GOAL OF THE EXERCISE — Your answer should consist of each line below that includes the word "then".

DATASET CONTENT —
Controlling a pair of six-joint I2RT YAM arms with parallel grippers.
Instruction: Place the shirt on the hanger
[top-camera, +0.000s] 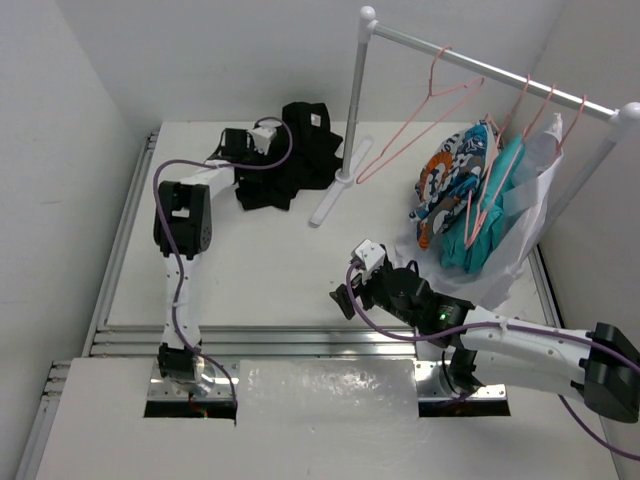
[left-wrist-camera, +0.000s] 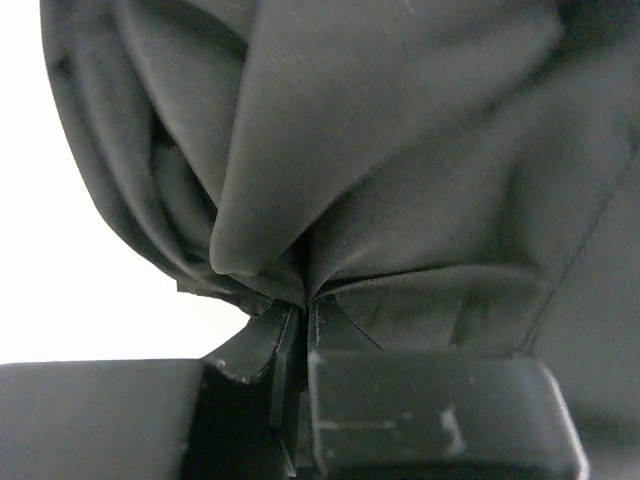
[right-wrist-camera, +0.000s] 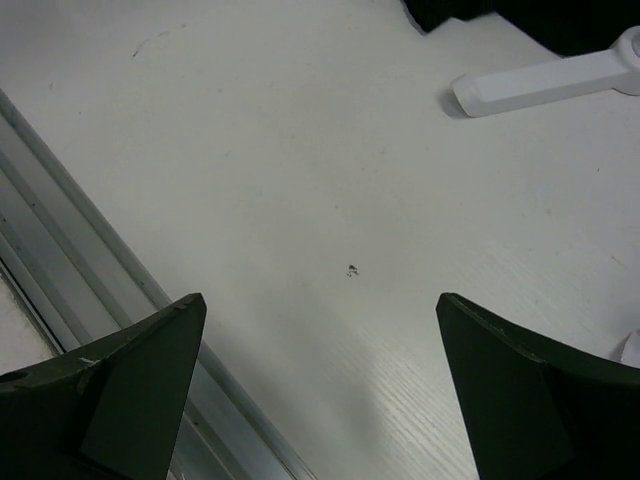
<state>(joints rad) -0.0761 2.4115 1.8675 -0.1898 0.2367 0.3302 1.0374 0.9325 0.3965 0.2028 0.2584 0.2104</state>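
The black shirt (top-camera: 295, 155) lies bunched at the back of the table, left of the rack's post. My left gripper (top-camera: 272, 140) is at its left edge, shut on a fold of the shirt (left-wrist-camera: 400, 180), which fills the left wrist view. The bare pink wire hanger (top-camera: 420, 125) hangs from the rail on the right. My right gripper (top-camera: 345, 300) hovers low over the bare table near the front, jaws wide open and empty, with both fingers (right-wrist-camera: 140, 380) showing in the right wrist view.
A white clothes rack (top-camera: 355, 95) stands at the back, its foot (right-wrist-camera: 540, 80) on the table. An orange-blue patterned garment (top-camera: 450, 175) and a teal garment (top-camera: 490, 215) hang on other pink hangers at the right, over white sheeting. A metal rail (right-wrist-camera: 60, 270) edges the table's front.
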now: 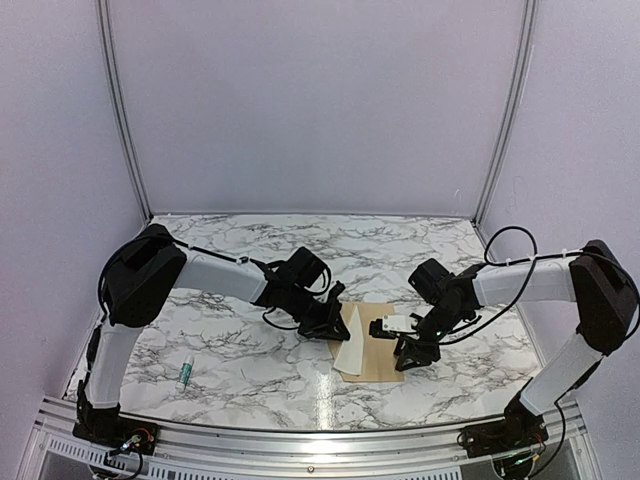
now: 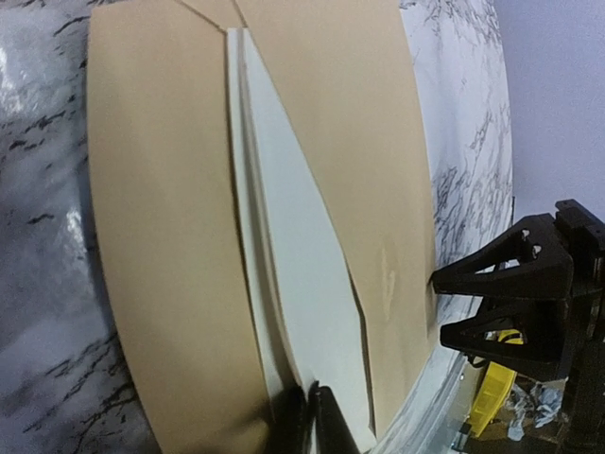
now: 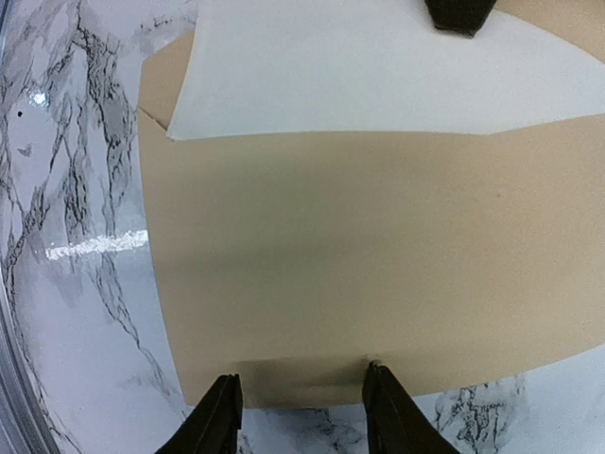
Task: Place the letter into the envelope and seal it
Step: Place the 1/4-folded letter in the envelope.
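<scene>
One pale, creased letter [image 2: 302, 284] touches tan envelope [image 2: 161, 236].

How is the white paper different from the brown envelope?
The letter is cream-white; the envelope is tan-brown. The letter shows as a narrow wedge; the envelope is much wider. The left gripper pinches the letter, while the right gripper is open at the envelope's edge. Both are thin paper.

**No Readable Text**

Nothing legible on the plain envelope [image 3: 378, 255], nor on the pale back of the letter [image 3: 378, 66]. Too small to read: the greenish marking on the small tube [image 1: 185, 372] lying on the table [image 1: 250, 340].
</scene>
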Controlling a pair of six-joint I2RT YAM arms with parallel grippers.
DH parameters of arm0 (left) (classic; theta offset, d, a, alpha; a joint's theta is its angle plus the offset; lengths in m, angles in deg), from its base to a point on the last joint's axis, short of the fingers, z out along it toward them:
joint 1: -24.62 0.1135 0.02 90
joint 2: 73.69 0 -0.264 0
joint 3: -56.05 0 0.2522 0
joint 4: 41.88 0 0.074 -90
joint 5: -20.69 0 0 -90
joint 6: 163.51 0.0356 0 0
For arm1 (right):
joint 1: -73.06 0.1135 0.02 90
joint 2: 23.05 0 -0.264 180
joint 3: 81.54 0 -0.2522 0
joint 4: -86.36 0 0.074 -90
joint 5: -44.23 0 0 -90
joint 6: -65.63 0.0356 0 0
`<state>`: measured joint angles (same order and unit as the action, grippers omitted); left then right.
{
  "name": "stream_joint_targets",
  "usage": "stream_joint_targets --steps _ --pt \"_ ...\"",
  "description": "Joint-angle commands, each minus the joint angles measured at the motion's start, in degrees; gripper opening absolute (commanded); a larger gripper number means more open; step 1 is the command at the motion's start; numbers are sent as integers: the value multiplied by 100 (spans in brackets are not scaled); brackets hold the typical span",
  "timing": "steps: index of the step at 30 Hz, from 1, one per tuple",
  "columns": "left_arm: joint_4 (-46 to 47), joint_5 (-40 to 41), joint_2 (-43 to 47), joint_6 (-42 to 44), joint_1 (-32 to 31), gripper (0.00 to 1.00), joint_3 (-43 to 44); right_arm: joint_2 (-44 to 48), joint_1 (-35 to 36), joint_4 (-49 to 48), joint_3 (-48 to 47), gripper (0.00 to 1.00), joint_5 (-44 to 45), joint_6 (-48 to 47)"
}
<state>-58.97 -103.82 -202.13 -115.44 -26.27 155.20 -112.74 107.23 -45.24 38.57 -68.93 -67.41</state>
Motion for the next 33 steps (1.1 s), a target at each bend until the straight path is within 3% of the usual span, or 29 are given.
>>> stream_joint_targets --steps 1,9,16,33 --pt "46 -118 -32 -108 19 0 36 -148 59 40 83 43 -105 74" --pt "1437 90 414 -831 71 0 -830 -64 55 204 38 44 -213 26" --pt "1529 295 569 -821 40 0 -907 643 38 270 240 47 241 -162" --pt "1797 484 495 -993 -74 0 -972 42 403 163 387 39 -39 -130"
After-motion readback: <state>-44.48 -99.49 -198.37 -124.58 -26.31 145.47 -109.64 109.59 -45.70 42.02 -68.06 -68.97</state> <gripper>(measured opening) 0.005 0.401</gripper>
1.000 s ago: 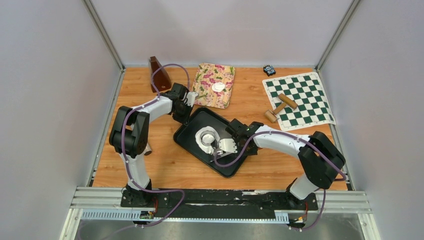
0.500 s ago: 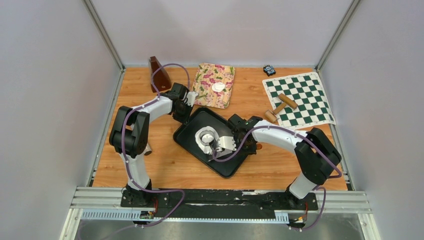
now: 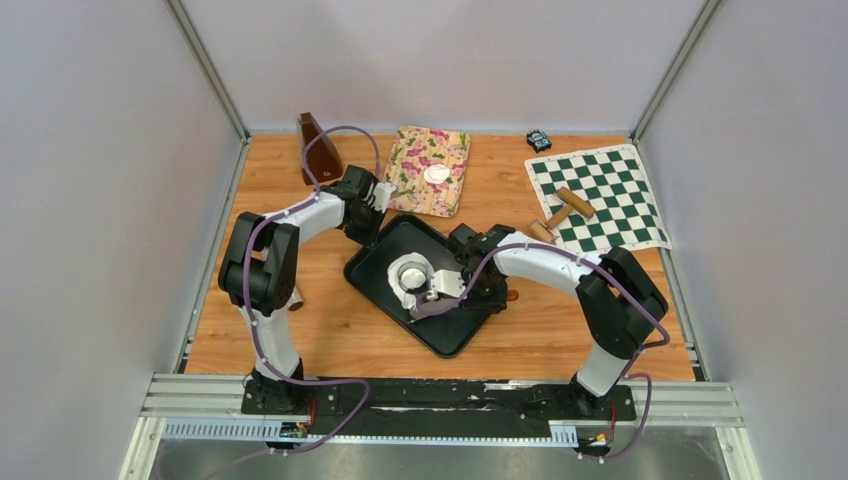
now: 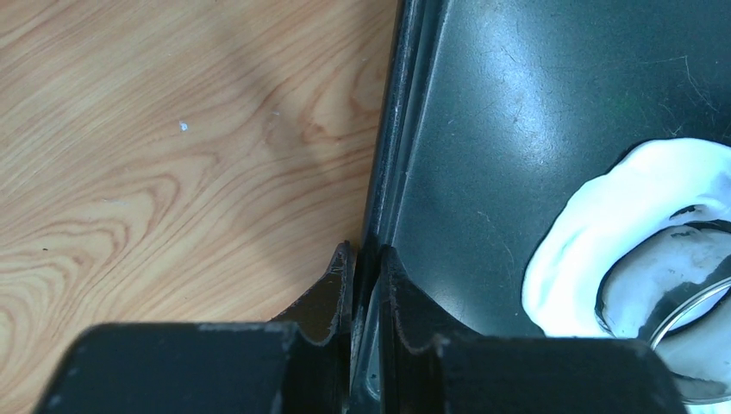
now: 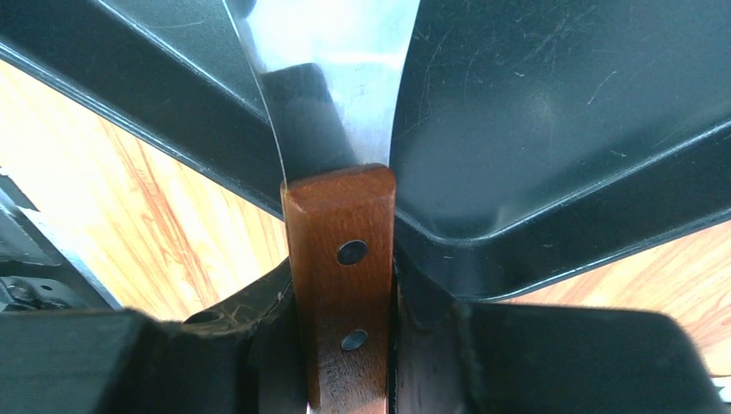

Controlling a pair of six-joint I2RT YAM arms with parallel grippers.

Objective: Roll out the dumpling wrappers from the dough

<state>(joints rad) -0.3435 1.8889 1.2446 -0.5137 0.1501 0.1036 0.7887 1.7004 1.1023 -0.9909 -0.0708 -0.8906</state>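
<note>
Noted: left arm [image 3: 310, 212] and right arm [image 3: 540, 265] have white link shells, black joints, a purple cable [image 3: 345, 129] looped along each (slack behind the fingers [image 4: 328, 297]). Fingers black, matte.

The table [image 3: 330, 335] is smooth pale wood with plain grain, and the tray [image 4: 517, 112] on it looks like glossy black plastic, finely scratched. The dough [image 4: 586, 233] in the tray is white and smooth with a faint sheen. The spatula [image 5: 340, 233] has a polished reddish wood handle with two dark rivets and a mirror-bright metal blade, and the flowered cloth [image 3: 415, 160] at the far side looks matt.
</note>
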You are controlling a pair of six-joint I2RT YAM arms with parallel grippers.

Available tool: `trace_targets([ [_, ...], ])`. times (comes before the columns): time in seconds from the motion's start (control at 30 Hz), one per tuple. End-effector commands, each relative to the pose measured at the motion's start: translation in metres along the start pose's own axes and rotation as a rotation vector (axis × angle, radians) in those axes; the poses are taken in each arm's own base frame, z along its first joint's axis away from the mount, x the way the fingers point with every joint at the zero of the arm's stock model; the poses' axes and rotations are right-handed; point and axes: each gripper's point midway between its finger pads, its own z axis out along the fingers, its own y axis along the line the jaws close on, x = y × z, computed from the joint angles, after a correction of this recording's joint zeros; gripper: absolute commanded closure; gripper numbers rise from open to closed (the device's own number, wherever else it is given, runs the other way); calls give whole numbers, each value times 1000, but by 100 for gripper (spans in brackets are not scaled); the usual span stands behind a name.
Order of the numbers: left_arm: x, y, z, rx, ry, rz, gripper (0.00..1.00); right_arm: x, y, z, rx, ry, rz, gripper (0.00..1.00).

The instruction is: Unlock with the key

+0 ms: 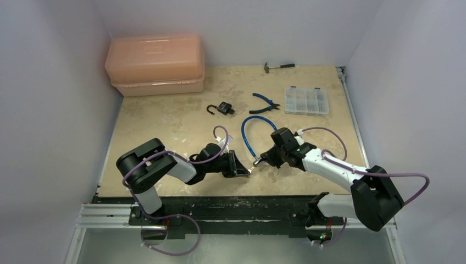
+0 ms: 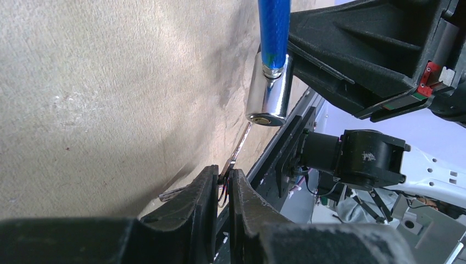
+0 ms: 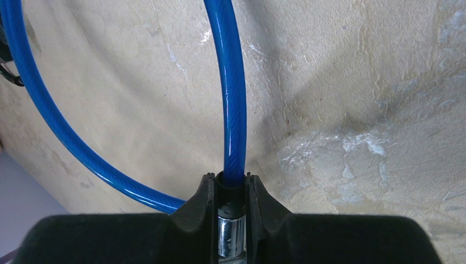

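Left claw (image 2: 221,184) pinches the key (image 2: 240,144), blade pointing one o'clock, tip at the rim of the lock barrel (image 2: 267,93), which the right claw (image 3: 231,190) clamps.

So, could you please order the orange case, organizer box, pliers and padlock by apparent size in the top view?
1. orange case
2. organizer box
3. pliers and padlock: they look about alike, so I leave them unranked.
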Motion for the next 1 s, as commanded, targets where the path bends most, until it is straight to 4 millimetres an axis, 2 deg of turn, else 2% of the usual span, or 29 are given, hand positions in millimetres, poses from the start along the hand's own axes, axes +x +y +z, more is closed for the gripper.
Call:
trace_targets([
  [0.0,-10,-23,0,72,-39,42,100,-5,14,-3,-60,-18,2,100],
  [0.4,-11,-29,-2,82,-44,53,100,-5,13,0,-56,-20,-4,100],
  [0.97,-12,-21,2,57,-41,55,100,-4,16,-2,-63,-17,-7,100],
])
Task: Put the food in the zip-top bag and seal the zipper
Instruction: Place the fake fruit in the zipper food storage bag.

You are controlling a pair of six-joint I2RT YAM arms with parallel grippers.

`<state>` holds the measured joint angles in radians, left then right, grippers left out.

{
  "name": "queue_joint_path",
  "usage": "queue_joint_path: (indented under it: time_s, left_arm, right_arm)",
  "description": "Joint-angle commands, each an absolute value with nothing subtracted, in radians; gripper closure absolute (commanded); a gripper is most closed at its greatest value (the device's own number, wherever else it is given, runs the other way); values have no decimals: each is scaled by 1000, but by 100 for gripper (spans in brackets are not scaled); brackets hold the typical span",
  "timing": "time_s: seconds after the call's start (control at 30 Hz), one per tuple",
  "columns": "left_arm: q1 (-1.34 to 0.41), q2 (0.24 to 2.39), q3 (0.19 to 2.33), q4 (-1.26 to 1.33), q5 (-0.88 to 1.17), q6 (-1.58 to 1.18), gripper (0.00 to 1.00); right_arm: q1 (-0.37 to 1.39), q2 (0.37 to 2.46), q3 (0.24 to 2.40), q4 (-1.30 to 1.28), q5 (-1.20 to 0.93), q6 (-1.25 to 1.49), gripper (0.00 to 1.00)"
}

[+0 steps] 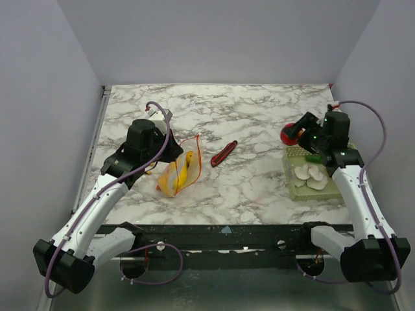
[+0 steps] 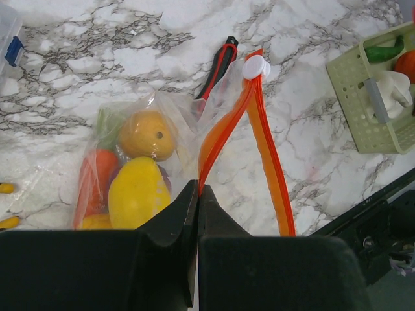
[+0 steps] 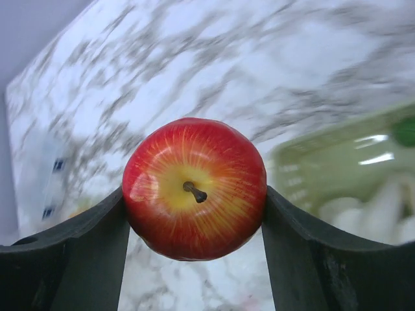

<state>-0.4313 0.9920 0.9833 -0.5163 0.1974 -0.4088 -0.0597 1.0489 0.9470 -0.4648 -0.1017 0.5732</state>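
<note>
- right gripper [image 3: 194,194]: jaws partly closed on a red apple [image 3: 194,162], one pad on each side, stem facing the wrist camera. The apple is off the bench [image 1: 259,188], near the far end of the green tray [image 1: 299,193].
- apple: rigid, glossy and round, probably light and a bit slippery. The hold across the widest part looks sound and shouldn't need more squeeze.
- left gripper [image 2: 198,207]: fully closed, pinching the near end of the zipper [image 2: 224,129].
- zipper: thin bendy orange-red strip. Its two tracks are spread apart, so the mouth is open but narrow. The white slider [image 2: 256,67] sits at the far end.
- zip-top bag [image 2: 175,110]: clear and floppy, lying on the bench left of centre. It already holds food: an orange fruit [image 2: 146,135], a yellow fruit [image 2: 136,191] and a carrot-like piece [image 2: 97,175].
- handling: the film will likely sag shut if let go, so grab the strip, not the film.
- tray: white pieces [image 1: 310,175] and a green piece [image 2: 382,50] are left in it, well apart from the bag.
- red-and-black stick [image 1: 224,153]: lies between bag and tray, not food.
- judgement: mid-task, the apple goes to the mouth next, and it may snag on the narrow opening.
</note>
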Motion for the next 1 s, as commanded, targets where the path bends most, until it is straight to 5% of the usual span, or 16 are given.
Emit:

RESPONSE AREA —
`<state>`: measured joint angles (same order and unit as the action, grippers omitted); left then right.
`<state>` holds the measured joint angles in radians, left then right, grippers left out.

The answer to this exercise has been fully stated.